Work to complete: A verbatim restatement of the data, free of pictures, is what you should output.
Start of Block
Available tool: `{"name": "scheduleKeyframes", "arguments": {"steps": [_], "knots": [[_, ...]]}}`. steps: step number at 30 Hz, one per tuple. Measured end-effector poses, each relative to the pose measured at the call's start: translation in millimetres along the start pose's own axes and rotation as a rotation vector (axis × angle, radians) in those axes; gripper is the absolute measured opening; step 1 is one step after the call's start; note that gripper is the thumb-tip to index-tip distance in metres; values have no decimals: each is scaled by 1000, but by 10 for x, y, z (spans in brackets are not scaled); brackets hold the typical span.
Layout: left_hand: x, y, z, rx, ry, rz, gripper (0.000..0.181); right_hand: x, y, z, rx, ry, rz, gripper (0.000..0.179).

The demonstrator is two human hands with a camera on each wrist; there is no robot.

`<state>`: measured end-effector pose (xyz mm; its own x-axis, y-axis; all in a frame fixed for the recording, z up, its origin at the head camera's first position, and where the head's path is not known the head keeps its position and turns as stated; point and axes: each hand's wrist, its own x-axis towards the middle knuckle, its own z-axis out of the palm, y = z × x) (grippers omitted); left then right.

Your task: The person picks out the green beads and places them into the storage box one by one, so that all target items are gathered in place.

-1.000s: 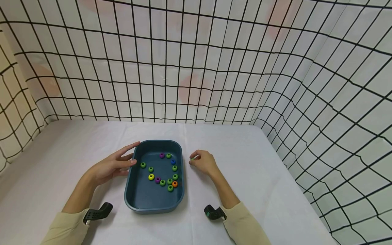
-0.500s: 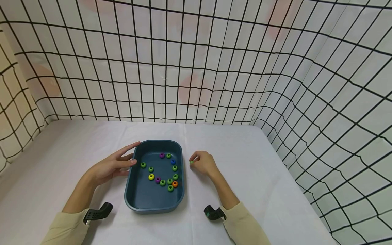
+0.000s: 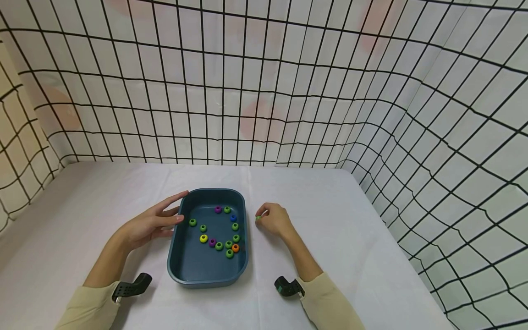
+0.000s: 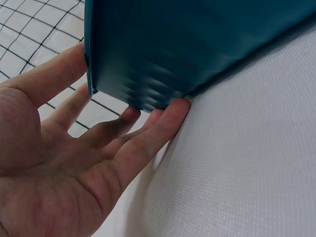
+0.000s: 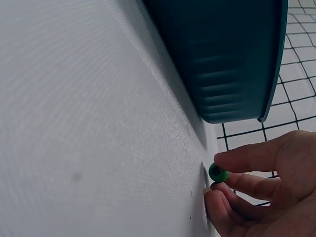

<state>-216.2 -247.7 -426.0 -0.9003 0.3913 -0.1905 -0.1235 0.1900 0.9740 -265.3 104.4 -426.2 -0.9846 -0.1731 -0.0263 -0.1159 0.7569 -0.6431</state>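
Note:
A blue tray [image 3: 206,270] stands on the white cloth with several pony beads inside: mostly green, plus purple ones, a yellow [image 3: 204,239], an orange [image 3: 235,248] and a blue [image 3: 233,218]. My left hand [image 3: 149,223] lies along the tray's left side, fingers spread. In the left wrist view, its fingertips [image 4: 177,106] touch the tray's outer wall near the cloth, and another digit meets the rim. Just right of the tray, my right hand [image 3: 274,220] pinches a green bead [image 5: 217,173] close above the cloth. The bead's hole shows in the right wrist view.
A white cloth [image 3: 350,256] covers the table. Black netting [image 3: 222,96] over white sheeting rises at the back and along both sides. Dark wrist cameras [image 3: 133,285] sit at both cuffs, close above the table.
My right hand has shifted slightly down with the green bead, which now shows lower at the fingertips. The left hand, tray and loose beads look unmoved.

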Motion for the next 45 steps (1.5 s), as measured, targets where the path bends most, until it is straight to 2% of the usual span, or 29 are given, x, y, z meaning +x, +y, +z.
{"name": "scheduleKeyframes", "arguments": {"steps": [21,26,31,39,45], "knots": [[-9,1,-2,13,-10,-5,76,-37,-33,-12,20,-1,-18,14],[-9,1,0,11,-9,-1,76,-55,-56,-38,60,19,-29,13],[-6,1,4,4,-7,1,76,-88,-118,-91,117,43,-44,11],[-2,9,5,7,-8,-3,76,-162,-288,-163,147,78,-98,11],[2,10,5,3,-10,-1,76,-263,-426,-214,209,56,-163,12]]}}
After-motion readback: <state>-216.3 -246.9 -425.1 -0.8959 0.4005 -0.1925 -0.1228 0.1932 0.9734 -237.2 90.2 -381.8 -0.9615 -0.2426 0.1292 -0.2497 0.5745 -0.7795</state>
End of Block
Response to this exercise:
Available tool: `{"name": "scheduleKeyframes", "arguments": {"steps": [_], "knots": [[_, ...]]}}`. steps: step number at 30 Hz, one per tuple. Measured end-effector poses, each relative to the pose measured at the call's start: translation in millimetres along the start pose's own axes and rotation as a rotation vector (axis × angle, radians) in those axes; gripper is the absolute measured opening; step 1 is one step after the call's start; note that gripper is the thumb-tip to index-tip distance in metres; values have no decimals: each is scaled by 1000, but by 10 for x, y, z (spans in brackets are not scaled); brackets hold the typical span.
Layout: left_hand: x, y, z, rx, ry, rz, gripper (0.000..0.181); right_hand: x, y, z, rx, ry, rz, gripper (0.000..0.179).

The demonstrator is two human hands with a camera on each wrist; there is no robot.

`<state>`: measured end-effector pose (xyz mm; its own x-axis, y-axis; all in a frame fixed for the recording, z up, its origin at the head camera's first position, and where the head's path is not known the head keeps its position and turns as stated; point and axes: each hand's wrist, its own x-axis towards the middle knuckle, its own z-axis out of the palm, y = z × x) (grippers omitted); left then right.

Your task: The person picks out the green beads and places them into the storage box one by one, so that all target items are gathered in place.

-1.000s: 
-0.500s: 
+0.000s: 
+0.000s: 
+0.000s: 

<state>-216.2 -247.7 -426.0 -0.9003 0.3913 -0.1905 -0.1235 0.1900 0.9740 -265.3 104.4 -426.2 -0.9846 -0.1731 -0.0263 -0.1159 0.7569 -0.6431</state>
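Note:
A blue tray [image 3: 206,270] stands on the white cloth with several pony beads inside: mostly green, plus purple ones, a yellow [image 3: 204,239], an orange [image 3: 235,248] and a blue [image 3: 233,218]. My left hand [image 3: 149,223] lies along the tray's left side, fingers spread. In the left wrist view, its fingertips [image 4: 177,106] touch the tray's outer wall near the cloth, and another digit meets the rim. Just right of the tray, my right hand [image 3: 274,220] pinches a green bead [image 5: 217,173] close above the cloth. The bead's hole shows in the right wrist view.
A white cloth [image 3: 350,256] covers the table. Black netting [image 3: 222,96] over white sheeting rises at the back and along both sides. Dark wrist cameras [image 3: 133,285] sit at both cuffs, close above the table.
My right hand has shifted slightly down with the green bead, which now shows lower at the fingertips. The left hand, tray and loose beads look unmoved.
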
Motion for the next 45 steps (1.5 s), as measured, targets where the path bends most, until it is straight to 2% of the usual span, or 29 are given, x, y, z meaning +x, +y, +z.
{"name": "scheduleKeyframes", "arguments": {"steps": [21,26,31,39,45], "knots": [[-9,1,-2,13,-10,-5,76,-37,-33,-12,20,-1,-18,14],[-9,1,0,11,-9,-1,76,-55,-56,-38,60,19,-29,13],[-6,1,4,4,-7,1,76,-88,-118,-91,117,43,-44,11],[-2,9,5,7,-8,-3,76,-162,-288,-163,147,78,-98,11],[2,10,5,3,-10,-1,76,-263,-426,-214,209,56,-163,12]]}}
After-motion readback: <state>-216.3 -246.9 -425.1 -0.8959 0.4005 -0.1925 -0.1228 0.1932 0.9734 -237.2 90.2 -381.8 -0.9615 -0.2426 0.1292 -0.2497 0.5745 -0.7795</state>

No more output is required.